Bill C-29—Time Allocation MotionBudget Implementation Act, 2016, No. 2Government Orders

12:10 p.m.


Mark Strahl Conservative Chilliwack—Hope, BC

Madam Speaker, I guess I can understand why the government wants to shut down debate on this finance bill to implement its budget. It is because the Liberals are embarrassed by their record. On Friday, for the second month in a row, Statistics Canada said that all of the gains in jobs were in part-time positions. Some 8,700 full-time jobs were lost in November. Plus, Gluskin Sheff's chief economist, David Rosenberg, said that the latest numbers were clearly a case of “nice headlines, shame about the details”. In fact, full-time employment in Canada has not risen in almost a year and a half. He said that that was, in a word, “pathetic” and attested to an unusually high level of uncertainty among the business community writ large.

Is not the real reason the government is cutting off debate that the Liberals are so embarrassed of their horrible economic performance?

Bill C-29—Time Allocation MotionBudget Implementation Act, 2016, No. 2Government Orders

12:10 p.m.


Bill Morneau Liberal Toronto Centre, ON

Madam Speaker, we need to move forward on the measures that we have to improve the economy.
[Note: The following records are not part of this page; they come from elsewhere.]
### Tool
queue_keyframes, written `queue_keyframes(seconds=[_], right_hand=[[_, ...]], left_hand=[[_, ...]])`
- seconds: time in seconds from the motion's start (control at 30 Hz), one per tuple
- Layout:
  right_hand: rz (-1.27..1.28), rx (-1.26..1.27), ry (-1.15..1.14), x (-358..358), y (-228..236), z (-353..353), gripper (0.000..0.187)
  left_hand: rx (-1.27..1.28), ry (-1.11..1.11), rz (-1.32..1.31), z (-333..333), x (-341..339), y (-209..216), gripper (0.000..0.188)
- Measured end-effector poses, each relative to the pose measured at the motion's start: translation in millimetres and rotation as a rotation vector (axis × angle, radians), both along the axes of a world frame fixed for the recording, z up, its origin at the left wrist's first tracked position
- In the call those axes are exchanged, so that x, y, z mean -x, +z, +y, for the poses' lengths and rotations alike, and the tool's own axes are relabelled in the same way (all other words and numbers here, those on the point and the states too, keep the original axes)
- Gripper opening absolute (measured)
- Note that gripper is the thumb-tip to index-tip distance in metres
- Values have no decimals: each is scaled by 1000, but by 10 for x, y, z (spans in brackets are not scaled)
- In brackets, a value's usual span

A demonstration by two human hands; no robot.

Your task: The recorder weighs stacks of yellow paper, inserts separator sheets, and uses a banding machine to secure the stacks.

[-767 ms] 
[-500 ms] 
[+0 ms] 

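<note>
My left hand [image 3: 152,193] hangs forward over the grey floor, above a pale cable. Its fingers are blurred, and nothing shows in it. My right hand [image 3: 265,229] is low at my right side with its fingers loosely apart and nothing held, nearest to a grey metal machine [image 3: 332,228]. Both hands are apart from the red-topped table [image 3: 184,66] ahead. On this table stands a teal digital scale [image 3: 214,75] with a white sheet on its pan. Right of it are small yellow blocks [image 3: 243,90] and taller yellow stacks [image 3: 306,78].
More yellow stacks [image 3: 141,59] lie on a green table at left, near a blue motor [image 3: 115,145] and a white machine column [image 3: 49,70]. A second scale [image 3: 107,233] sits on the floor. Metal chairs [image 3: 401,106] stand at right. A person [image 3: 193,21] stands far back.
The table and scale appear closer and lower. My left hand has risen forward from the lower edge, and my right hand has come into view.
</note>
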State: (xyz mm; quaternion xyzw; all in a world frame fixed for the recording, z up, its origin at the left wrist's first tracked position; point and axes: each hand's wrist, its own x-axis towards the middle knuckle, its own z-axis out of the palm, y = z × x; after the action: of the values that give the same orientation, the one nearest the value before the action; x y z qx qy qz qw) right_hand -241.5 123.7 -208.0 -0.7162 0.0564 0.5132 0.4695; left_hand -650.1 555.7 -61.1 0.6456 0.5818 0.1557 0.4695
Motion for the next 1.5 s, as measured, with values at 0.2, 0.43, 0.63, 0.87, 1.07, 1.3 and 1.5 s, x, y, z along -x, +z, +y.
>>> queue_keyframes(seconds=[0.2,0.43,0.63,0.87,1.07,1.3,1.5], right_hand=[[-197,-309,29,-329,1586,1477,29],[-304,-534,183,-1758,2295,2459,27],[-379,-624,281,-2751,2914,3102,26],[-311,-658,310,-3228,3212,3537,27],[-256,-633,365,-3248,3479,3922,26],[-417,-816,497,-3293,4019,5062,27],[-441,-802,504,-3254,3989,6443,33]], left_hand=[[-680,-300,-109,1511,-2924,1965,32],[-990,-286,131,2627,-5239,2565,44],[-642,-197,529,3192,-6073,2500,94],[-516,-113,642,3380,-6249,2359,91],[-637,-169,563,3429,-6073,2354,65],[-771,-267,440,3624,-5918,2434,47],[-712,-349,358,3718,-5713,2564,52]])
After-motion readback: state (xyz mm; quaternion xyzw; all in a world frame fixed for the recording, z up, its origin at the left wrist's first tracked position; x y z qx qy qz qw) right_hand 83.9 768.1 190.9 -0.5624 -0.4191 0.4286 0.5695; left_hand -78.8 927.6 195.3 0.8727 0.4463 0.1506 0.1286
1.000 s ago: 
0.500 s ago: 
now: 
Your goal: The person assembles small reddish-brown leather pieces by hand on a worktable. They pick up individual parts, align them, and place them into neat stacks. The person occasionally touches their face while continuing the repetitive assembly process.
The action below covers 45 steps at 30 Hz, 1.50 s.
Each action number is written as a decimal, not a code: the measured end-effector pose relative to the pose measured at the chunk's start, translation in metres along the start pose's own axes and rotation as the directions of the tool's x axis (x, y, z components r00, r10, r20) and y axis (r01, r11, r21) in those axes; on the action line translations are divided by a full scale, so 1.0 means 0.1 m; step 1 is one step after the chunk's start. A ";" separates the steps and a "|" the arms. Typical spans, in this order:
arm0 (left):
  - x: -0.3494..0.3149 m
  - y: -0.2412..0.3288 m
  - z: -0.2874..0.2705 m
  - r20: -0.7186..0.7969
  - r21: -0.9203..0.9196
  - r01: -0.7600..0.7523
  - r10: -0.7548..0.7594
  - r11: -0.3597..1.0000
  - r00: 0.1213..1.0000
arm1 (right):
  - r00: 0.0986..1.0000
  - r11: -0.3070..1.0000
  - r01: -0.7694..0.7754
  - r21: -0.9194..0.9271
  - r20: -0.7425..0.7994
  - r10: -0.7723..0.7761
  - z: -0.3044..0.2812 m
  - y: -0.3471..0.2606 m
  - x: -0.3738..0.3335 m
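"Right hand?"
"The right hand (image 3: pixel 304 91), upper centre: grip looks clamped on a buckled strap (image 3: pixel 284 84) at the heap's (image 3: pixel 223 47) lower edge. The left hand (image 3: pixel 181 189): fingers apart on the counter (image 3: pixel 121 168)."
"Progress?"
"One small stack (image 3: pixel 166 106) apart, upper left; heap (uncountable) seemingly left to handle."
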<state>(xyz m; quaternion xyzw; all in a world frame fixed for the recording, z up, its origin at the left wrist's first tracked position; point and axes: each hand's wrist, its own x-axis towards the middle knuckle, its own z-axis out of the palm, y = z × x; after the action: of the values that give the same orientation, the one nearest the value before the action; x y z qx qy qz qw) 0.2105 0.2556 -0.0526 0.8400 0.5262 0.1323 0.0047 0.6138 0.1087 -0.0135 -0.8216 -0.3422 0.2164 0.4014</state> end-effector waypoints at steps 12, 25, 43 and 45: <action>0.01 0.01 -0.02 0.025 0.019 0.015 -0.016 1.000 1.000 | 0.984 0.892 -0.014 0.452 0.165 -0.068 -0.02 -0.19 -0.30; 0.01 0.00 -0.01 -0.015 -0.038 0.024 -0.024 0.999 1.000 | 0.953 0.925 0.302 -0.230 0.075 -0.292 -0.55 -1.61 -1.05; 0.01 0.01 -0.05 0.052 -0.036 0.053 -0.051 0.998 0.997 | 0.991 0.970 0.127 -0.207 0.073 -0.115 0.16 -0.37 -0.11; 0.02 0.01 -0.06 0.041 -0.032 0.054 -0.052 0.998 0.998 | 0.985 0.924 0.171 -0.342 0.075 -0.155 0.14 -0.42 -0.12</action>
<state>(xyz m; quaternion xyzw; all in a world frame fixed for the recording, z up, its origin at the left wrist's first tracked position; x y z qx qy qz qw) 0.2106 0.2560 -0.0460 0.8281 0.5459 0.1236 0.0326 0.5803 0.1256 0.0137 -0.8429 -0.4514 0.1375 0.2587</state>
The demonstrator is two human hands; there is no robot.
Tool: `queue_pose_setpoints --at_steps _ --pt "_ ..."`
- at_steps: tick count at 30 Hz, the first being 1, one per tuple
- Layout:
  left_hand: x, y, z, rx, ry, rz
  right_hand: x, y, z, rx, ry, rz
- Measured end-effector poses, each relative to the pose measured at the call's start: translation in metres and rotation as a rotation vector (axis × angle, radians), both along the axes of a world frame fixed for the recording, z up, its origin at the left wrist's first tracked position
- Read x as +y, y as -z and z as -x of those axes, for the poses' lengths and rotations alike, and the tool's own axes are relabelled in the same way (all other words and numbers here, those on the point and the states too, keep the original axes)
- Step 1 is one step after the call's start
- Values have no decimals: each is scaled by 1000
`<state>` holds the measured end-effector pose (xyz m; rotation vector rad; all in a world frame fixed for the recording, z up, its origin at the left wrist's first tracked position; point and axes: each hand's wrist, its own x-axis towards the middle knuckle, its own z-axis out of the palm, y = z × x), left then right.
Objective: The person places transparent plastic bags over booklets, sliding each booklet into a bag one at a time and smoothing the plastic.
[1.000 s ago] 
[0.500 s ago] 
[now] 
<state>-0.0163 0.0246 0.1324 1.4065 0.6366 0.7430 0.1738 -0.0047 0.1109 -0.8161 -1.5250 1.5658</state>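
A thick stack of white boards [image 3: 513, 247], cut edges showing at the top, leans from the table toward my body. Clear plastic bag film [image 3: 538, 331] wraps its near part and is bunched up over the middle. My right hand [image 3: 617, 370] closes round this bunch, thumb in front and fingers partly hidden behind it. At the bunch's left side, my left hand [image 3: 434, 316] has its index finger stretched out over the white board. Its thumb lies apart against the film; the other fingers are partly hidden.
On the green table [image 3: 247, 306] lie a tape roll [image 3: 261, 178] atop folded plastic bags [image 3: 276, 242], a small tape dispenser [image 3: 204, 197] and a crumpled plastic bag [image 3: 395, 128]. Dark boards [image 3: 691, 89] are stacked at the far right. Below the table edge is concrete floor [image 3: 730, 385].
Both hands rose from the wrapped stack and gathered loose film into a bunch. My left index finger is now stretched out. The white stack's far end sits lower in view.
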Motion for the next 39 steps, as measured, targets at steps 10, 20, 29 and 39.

What we are trying to do is to ensure that we can improve full-time employment. Our job is to move forward on that basis. What we saw in the third quarter was growth of 3.5%. We did exceed economists' expectations. We saw a level of employment that did decline in the third quarter. Yes, we know that we need to do more, and that is what we are moving forward with in the House to make sure we can make the investments that will make a long-term future for Canadians to get jobs so they can have successful lives.